Unless your pants are tight, you risk being undressed and staying in your underwear when the forces demand you to remove your belt. One stamp and two batteries found in one journalist's bag were trouble for two officers who mistook them for an explosive improvisation.
The lots of plasma TV sets in the Media Center stretching on 5 floors were all set on mute, which is like watching a mute, of course. This is how most journalists watched the speech US President George W. Bush was delivering yesterday morning in Bucharest, so they tried to read lips. It was only in the end that the audio-video staff told those wishing to hear George W. Bush that they could get some earpieces. In exchange for the pass, of course.
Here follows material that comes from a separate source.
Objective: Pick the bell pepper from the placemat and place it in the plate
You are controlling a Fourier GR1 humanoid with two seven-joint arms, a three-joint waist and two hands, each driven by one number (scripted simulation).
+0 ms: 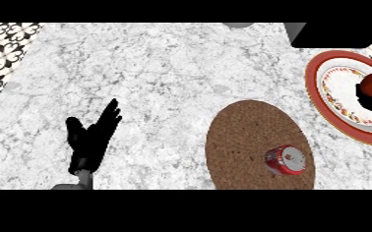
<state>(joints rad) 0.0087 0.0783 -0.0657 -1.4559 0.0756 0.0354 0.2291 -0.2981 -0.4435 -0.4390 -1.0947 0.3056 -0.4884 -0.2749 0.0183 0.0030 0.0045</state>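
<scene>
Head view: left hand [93,136] resting open on the worktop [160,78]; right hand [365,91], grasp unclear, hovering over the plate [327,96]; can [285,159] sitting on the placemat [243,137].

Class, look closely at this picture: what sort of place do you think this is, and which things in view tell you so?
Most likely a kitchen or dining counter. The clues: a speckled stone-like countertop, a round brown placemat and a red-rimmed patterned plate at the right edge.
</scene>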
As most of the journalists in the Parliament Palace didn't realize the offices where they could use their computers were actually in two huge rooms, but on different floors, they just crowded to the P floor to find all seats taken. So many just stood there or sat down on the floor before learning there was one more press room two floors above.
Stand up and eat
We don't know how the organizers arranged the meal for such thousand journalists, but a solution such as stand up and eat your soup is very pleasant, no doubt. But there was more: a special room for the NATO staff to sit down at tables and be waited on, just 5 meters away from many foreign journalists taking pains at having their soup while standing up.
And there was one more adventure: toilets. You can reach them due to the specific stench. Once in, you wish to get out before you can say Jack Robinson. (...)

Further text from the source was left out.